Kaiser was helping teenage girls who accused a Kenyan Cabinet member of sexual assault, but Kaiser died within a week of the scheduled court hearings.

“In fact, many of the most likely suspects of being directly involved (in Kaiser’s death) mysteriously died within a few years of John Kaiser,” said Urdahl, a graduate of St. Cloud State University.


The FBI’s report in 2001 referred several times to circumstantial evidence indicating Kaiser, a member of the Mill Hill Missionaries, had suffered from manic depression.

“I never met him. The only way I have come to know him is through my research, through my travels and through talking to people. I asked questions about what his voice sounded like or if he had any particular inflections or things that he said,” said Urdahl, a former coach.

There will be a Sept. 19 commemoration of Kaiser at the Cathedral of St. Mary in downtown St. Cloud. Guests will include Philip Anyolo of the Diocese of Homa Bay, Kenya, with a brief presentation on Kaiser.

“I had a priest say — when I asked how Kaiser walked — that Kaiser walked like a soldier, his shoulders back, striding forward. He was our John Wayne,” Urdahl said.

Urdahl and his wife, Karen, a St. Cloud native, went to Kenya in 2009 to do more research on his book, which can be described as a work of historical fiction because it includes dialogue that was conjecture, even though he tried to get the story as accurate as he could, he said.

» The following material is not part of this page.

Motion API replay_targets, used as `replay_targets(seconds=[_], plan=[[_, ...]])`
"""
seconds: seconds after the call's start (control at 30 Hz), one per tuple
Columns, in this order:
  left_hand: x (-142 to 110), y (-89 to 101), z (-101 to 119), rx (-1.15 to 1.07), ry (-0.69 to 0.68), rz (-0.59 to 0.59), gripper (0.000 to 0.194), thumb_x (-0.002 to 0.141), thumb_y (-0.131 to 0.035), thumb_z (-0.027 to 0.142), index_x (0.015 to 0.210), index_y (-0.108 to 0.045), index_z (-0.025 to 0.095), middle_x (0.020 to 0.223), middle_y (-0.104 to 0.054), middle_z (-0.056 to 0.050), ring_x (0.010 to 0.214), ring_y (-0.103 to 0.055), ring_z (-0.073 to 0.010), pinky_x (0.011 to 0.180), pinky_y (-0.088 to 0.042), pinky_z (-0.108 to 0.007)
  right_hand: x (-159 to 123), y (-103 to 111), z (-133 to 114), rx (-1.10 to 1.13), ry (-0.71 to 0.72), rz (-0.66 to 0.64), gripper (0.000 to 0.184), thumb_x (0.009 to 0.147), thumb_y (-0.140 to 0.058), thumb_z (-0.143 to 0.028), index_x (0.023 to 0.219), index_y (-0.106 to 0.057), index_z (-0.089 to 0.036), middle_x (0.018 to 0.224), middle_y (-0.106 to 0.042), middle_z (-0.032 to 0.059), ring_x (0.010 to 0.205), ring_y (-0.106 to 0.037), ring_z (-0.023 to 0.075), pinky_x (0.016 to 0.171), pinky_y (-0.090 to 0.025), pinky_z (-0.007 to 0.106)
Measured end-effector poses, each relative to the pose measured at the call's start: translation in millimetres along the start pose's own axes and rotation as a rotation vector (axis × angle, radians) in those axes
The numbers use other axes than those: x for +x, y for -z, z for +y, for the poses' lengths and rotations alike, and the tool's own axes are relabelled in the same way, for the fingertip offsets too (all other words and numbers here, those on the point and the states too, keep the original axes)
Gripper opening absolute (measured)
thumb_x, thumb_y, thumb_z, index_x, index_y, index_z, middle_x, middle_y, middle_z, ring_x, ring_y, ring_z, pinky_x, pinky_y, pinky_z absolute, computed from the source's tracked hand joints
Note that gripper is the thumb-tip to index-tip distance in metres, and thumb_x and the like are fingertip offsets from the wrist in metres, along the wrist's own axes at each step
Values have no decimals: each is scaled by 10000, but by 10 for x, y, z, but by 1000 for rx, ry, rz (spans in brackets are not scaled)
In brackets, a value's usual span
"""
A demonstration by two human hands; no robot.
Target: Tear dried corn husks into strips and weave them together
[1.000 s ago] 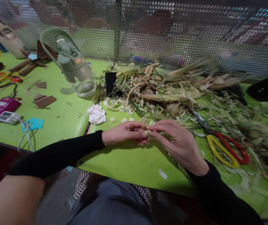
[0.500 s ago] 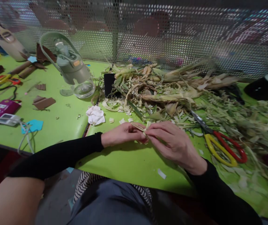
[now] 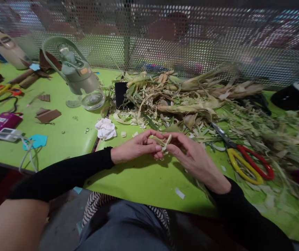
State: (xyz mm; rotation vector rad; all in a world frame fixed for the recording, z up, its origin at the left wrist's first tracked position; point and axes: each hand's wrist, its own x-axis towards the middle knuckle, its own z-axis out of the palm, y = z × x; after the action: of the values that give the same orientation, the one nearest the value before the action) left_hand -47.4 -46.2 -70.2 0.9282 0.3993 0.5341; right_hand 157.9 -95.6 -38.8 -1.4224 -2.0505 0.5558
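A small pale corn husk strip [image 3: 166, 143], bent or knotted at its middle, is held up just over the green table. My left hand [image 3: 141, 146] pinches it from the left, thumb on the near side and fingers curled behind. From the right, my right hand [image 3: 191, 153] closes on the strip's other side with thumb and forefinger. The fingers partly cover the strip, so its full shape is hidden. Behind both hands lies a heap of dry corn husks [image 3: 181, 109]. Scissors [image 3: 246, 164] with red and yellow handles rest right of my right hand.
Left of the husks stand a clear bottle with a green lid [image 3: 83, 78] and a dark phone-like slab [image 3: 121, 94]. Crumpled white paper [image 3: 106, 129] sits before them. A purple packet [image 3: 1, 122] and cable lie far left. A perforated metal screen [image 3: 128, 38] borders the back.
My right fingers have shifted and spread a little around the strip, and its upright end now shows between my hands. My left fingers have lifted slightly.
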Motion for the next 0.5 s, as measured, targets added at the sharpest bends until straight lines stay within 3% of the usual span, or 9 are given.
replay_targets(seconds=[0.07, 0.2, 0.4, 0.5], plan=[[0, -9, -22, 9, 3, 17, 326, 861, -775, 278, 1039, -525, 170, 762, -725, -17, 713, -669, -121, 778, -499, -288, -7, -64, -13, 52, -40, -13, 321, 1018, -504, -477, 1070, -647, -194, 720, -685, 7, 547, -581, 142, 498, -432, 260], [6, -30, -75, 56, -25, 98, 293, 872, -759, 268, 978, -502, 173, 716, -708, 4, 682, -651, -103, 751, -486, -269, -16, -196, -29, 149, -123, 49, 312, 1010, -505, -484, 953, -617, -198, 674, -650, -8, 526, -540, 126, 488, -397, 253], [-12, -72, -86, 120, -22, 112, 335, 855, -771, 300, 976, -484, 177, 733, -716, 5, 704, -672, -105, 727, -483, -255, 19, -212, -21, 467, -329, -93, 455, 902, -609, -635, 802, -623, -192, 622, -616, -13, 490, -468, 104, 439, -377, 231], [-23, -96, -71, 120, -28, 123, 338, 854, -770, 276, 993, -477, 180, 733, -725, 6, 699, -677, -105, 735, -492, -259, 19, -179, -23, 536, -379, -98, 465, 872, -643, -650, 794, -625, -191, 612, -605, -18, 490, -470, 99, 440, -380, 226]])
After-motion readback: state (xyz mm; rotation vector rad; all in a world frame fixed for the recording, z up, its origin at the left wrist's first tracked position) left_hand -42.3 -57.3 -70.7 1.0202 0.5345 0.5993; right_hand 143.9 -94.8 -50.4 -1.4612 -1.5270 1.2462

“It was difficult, obviously, because I was writing about not only a man who I didn’t know and a country that I didn’t know. And, heck, I’m a Norwegian Lutheran,” said Urdahl, who is a member of the House Agriculture, Rural Economies and Veterans Affairs.

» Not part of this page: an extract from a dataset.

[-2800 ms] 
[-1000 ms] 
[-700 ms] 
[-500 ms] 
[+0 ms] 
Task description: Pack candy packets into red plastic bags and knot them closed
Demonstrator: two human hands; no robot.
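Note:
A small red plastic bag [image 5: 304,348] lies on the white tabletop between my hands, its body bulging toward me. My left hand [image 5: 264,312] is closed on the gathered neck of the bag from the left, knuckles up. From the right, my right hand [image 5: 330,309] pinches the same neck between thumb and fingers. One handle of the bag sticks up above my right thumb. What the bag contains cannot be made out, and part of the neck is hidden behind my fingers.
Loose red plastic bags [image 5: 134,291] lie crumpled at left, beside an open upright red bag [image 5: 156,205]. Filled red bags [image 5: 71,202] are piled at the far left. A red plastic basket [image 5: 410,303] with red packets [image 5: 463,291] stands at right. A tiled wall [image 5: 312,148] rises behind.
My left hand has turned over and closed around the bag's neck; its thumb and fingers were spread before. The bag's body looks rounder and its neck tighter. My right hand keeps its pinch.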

“Writing this book has made me more aware — in a more real sense — of the injustices in the world.”

Published book

The theory that Kaiser, a Roman Catholic priest, would have committed suicide is incomprehensible to those who knew him, such as his longtime friend, the Rev. William Vos, who arranged many of the interviews between Urdahl and key sources in Kenya.

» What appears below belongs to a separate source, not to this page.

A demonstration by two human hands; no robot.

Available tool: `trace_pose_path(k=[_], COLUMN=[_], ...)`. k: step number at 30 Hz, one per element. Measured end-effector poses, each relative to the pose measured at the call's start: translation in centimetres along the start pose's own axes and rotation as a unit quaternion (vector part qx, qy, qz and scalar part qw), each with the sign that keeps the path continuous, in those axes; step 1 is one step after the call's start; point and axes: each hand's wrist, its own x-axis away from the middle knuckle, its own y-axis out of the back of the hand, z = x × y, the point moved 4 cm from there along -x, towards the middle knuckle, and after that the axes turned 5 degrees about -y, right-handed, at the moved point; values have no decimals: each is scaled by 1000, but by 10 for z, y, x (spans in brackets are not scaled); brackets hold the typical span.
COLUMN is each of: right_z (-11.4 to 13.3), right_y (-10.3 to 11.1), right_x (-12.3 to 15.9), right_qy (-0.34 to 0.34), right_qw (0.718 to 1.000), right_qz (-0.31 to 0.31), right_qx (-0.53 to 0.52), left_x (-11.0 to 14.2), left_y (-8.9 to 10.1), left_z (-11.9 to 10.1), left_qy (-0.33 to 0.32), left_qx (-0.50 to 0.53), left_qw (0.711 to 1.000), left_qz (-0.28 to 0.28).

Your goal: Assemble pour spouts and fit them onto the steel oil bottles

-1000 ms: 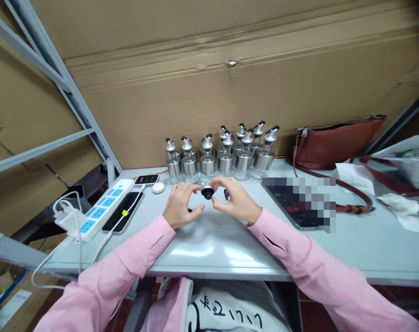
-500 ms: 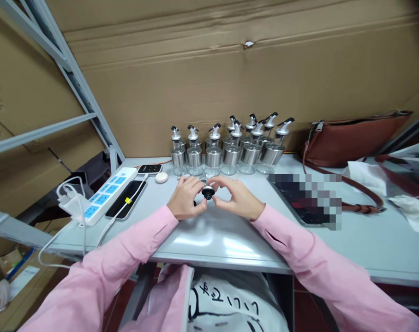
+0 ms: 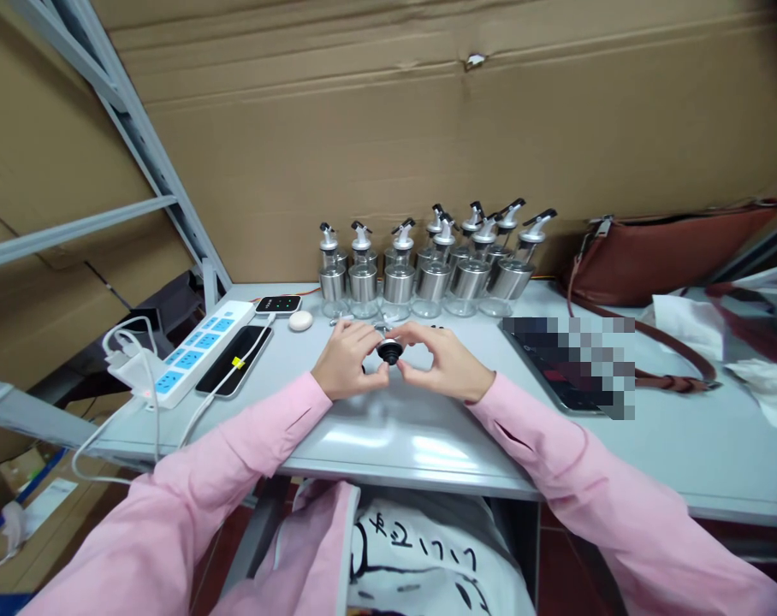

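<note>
A small round black and silver cap part (image 3: 389, 351) sits between both hands just above the grey table (image 3: 394, 436). My left hand (image 3: 348, 361) pinches it from the left with curled fingers. From the right, my right hand (image 3: 445, 363) grips the same part with fingertips. Behind the hands stands a row of several glass and steel dispenser bottles (image 3: 427, 274) with black-tipped spouts. A few small loose parts (image 3: 337, 322) lie on the table in front of the bottles.
A white power strip (image 3: 189, 352), a black phone (image 3: 233, 371) on a cable, a small black device (image 3: 277, 304) and a white oval object (image 3: 300, 320) lie left. A tablet (image 3: 555, 359), brown bag (image 3: 671, 252) and papers (image 3: 761, 376) lie right. Cardboard forms the back wall.
Both hands stay closed on the cap part with only small finger shifts. The head camera has tilted and moved, so the bottles and table appear slightly higher and to the right.
</note>
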Motion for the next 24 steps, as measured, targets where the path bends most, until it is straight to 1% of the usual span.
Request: trace_pose_path(k=[13, 17, 24], right_z=[1, 3, 4], right_y=[-2, -1, 0], right_x=[0, 0, 1], right_qy=[-16, -14, -4], right_qw=[1000, 1000, 999], right_qz=[-15, -20, -12], right_qx=[5, 13, 37], left_x=[1, 1, 2], left_y=[-2, -2, -5], left_z=[3, 2, 0], left_qy=[-21, -20, -18], left_qx=[-10, -9, 10], left_qw=[1000, 1000, 1000], left_qz=[-15, -19, -15])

“There are four or five possibilities as to how he died, and I chose one that I thought did the story that I was putting together the best, and also one that certainly many believe,” Urdahl said.

Vos, former director of the St. Cloud Mission Office of the Diocese of St. Cloud, approved of the book, according to Urdahl.

“I agreed to do sort of an edit, pre-publication, and then when the final result came out, I was very pleased with it. I think Dean captured the heart of the issues surrounding John’s life in Kenya. It did bring back some very vivid memories,” Vos said.

“I’m happy to see that annually on the anniversary of his death folks in Kenya gather ... for a priest from the United States who literally laid his life on the line ... and therefore we (Kenyans) should rise to the occasion as well in dealing with the ongoing corruption.”

Additional Facts
About John Kaiser
» Graduated in 1951 from St. John’s Preparatory School in Collegeville.
» Attended St. John’s University for two years before enlisting in the Army in 1954.
» Graduated from St. Louis University in St. Louis with a bachelor’s degree in English literature.
» From 1960-64, attended St. Joseph’s Seminary for philosophy and theology in Mill Hill, England.
» Ordained in 1964 in St. Louis.
» Built churches, a maternity hospital and clinic, and a secondary school for girls as a parish priest for the Diocese of Kisii in Kenya after 1969.
» Assigned to the Masai tribe in Lolgorian, Kenya, in the 1990s, until his death Aug. 24, 2000.

About Kenya
The International Monetary Fund, which had resumed loans in 2000 to help Kenya through a drought, again halted lending in 2001 when the government failed to institute several anticorruption measures.

Daniel arap Moi’s 24-year-old reign ended with the Dec. 27, 2002, elections, and a new opposition government took on the formidable economic problems facing the nation.
» Location: Eastern Africa, bordering the Indian Ocean, between Somalia and Tanzania.
» Size: Slightly more than twice the size of Nevada.

» Capital: Nairobi.
» Population: 40 million.
» Life expectancy: 59 years.
» Death rate: 9.26 deaths/1,000 population.
» Religions: Protestant, Roman Catholic, Muslim, other.